Input: nums1 = [0], m = 0, nums2 = [1], n = 1
Output: [1]
Explanation: nums1 is empty, copy nums2 into it.
These examples show we’re merging into nums1 in-place.
Understanding the Problem
How do you solve LeetCode 88: Merge Sorted Array in Python? Take nums1 = [1,2,3,0,0,0], m = 3, nums2 = [2,5,6], n = 3. We need [1,2,2,3,5,6] in nums1, using its extra space (0s). A naive copy-and-sort is O((m+n)log(m+n)), but since both arrays are sorted, we can do O(m+n) with pointers. This isn’t a list partitioning like LeetCode 86: Partition List; it’s about merging arrays. We’ll use:
1. Two-Pointer from End: O(m+n) time, O(1) space—our best pick.
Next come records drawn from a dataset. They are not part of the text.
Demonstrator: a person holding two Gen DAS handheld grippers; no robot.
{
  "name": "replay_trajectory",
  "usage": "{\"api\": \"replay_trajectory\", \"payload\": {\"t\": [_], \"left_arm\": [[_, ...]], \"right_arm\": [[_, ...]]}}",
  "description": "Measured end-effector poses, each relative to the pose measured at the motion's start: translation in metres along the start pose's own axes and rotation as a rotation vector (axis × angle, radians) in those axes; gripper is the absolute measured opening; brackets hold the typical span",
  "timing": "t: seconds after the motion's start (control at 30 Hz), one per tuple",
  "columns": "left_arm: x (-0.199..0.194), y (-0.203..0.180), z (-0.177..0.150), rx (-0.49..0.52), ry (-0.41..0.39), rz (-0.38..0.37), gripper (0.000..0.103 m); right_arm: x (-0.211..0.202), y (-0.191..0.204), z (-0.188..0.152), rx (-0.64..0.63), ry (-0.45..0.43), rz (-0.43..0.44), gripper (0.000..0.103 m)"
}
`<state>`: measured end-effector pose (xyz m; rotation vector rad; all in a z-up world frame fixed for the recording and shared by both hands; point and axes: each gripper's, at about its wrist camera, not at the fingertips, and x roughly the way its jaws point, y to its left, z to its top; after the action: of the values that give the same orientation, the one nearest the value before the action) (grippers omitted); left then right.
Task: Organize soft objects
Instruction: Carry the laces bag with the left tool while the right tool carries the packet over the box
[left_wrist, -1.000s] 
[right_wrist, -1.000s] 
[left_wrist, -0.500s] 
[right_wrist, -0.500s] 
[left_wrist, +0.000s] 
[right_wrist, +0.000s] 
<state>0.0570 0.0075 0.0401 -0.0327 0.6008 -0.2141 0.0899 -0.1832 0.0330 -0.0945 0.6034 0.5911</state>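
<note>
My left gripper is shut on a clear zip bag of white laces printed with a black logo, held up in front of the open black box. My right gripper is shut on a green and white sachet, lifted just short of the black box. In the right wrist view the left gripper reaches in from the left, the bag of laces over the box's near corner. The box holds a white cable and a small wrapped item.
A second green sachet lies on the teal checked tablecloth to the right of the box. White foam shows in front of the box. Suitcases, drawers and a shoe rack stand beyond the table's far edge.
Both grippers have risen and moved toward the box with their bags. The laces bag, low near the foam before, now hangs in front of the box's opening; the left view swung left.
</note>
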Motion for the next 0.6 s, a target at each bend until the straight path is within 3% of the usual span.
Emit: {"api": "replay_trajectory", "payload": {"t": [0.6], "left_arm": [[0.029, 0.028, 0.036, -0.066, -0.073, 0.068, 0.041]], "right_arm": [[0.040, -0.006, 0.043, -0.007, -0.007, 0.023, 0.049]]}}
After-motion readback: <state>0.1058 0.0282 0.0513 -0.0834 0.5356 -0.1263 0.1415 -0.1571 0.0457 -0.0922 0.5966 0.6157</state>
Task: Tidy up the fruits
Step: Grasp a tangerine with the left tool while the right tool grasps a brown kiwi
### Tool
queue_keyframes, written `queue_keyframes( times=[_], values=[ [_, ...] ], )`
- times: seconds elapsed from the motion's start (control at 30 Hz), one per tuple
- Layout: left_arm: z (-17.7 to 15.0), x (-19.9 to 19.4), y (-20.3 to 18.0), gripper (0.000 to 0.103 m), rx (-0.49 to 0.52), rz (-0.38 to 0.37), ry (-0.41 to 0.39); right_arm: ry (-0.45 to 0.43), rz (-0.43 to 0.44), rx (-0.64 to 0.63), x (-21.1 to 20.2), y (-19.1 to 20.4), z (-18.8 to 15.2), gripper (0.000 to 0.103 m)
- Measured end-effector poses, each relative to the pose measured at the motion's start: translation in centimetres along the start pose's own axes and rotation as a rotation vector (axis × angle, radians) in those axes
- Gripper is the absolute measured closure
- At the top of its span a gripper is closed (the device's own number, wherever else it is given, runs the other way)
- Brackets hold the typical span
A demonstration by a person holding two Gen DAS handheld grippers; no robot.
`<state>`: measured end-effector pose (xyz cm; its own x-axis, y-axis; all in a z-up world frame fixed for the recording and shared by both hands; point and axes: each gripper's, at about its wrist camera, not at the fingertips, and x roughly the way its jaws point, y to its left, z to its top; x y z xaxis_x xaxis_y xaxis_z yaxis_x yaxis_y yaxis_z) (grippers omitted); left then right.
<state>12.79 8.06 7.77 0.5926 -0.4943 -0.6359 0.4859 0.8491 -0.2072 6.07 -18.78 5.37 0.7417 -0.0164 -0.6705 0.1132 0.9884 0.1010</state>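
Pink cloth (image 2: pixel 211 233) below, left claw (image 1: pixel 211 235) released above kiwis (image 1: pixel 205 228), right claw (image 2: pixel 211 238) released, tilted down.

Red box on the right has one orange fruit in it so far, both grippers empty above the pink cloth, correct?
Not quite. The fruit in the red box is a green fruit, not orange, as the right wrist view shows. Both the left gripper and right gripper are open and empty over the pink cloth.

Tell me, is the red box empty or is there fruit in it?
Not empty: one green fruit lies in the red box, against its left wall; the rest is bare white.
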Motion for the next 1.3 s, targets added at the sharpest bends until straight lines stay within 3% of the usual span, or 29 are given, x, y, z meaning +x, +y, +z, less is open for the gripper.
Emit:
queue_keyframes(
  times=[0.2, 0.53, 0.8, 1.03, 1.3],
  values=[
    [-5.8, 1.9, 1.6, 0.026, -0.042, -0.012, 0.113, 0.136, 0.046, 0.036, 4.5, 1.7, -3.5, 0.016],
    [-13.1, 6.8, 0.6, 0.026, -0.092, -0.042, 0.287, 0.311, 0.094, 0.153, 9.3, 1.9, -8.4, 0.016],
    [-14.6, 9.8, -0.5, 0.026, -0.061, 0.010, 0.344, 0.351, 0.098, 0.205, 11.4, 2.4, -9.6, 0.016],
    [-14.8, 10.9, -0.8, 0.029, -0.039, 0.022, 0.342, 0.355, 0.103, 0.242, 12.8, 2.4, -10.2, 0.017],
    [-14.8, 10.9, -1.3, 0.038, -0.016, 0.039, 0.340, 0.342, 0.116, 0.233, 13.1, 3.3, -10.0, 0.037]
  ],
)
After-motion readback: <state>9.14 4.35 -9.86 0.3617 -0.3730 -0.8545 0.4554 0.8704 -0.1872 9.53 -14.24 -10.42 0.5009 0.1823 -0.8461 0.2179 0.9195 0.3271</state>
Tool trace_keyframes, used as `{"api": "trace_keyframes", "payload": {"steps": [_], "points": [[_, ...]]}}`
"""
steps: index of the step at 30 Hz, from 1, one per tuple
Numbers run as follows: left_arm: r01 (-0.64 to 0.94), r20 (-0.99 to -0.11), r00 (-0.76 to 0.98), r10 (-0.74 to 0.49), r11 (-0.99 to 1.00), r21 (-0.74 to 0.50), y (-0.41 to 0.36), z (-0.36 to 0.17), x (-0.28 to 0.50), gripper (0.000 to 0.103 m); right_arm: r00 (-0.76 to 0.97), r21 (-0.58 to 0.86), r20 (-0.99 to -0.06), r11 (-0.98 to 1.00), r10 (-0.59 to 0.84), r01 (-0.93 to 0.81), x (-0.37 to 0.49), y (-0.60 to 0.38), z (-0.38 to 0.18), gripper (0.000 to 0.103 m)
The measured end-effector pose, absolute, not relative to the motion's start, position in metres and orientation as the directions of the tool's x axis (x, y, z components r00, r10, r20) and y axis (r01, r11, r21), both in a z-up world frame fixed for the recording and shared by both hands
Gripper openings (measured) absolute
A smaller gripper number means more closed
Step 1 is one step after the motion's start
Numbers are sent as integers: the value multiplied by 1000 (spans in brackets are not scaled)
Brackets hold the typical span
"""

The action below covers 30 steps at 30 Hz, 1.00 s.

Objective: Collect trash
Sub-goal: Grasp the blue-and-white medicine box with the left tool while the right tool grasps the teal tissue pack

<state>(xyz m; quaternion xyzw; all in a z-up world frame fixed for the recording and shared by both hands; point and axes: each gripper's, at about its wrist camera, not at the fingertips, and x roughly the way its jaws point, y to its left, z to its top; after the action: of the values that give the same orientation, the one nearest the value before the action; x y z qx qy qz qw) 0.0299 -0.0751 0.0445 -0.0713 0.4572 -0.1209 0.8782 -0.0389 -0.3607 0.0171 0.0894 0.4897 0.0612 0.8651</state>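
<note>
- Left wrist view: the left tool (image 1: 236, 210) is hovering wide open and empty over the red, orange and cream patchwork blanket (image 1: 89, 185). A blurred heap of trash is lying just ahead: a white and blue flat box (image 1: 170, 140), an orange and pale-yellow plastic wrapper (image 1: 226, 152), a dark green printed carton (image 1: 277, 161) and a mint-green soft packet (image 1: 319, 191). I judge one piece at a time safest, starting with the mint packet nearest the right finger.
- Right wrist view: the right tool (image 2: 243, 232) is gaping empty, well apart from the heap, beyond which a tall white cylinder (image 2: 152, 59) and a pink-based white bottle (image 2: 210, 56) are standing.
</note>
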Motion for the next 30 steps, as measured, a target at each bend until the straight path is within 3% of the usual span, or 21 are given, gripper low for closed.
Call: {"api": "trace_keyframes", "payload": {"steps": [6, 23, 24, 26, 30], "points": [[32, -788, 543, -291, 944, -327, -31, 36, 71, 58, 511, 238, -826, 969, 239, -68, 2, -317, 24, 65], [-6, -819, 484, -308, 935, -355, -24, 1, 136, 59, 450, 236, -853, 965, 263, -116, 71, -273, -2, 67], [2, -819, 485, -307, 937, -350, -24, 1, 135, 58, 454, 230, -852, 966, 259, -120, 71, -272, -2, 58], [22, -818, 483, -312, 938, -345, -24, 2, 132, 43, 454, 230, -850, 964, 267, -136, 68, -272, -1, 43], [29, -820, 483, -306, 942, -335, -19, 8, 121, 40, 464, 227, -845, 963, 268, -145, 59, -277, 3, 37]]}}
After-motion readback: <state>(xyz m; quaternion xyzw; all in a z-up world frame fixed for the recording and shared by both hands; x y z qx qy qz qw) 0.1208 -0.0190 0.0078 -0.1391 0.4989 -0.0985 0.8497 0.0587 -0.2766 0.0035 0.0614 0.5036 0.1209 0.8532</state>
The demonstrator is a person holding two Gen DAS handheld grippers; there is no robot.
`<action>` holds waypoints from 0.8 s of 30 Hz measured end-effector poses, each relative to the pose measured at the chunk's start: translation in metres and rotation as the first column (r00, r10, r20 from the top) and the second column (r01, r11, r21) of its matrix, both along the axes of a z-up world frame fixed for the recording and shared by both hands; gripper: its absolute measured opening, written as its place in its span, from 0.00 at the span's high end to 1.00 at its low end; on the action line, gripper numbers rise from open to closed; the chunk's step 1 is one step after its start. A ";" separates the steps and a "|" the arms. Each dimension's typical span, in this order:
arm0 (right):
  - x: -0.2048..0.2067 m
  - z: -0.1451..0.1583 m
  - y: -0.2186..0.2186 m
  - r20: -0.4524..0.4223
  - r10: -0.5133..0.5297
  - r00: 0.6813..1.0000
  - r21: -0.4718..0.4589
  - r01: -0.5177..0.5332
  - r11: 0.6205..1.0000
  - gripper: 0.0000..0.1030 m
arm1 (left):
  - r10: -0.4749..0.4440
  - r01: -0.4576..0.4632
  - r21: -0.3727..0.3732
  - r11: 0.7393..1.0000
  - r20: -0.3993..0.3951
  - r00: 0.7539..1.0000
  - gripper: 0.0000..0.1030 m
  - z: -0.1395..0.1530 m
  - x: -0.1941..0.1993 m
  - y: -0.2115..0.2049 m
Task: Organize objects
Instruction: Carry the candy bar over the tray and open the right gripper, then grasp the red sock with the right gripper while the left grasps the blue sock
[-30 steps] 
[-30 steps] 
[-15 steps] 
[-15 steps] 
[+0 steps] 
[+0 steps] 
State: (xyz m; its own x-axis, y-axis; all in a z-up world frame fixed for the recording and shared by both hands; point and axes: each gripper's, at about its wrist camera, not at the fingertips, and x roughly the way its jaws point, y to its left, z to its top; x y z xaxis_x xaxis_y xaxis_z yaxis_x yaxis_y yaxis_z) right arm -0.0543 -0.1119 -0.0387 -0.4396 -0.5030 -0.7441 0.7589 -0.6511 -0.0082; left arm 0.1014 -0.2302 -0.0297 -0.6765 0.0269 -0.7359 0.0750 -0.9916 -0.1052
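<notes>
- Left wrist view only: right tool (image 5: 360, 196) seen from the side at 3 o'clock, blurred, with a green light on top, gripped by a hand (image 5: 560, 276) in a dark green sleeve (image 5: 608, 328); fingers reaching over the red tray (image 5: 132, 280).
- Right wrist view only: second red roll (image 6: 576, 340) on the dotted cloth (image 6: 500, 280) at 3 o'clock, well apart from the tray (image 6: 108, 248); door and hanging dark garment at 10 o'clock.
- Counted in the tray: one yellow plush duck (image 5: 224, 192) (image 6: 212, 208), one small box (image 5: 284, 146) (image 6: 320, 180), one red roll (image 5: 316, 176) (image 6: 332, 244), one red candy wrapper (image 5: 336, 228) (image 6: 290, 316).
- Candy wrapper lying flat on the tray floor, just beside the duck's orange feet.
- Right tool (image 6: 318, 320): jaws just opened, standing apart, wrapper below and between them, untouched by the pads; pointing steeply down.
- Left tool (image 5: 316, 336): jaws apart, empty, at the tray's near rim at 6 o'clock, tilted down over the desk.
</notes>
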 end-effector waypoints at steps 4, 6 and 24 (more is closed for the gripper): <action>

2. Two-Pointer with Extra Space: O(m+n) time, O(m+n) space—a baseline.
Let’s dive into the primary solution.
Solution 1: Two-Pointer from End Approach (Primary)
Explanation
Since nums1 has extra space and both arrays are sorted, we merge from the end, placing larger elements at the back of nums1. Use two pointers for nums1 and nums2, and a third for the current position in nums1, moving right to left. This avoids overwriting nums1’s valid elements.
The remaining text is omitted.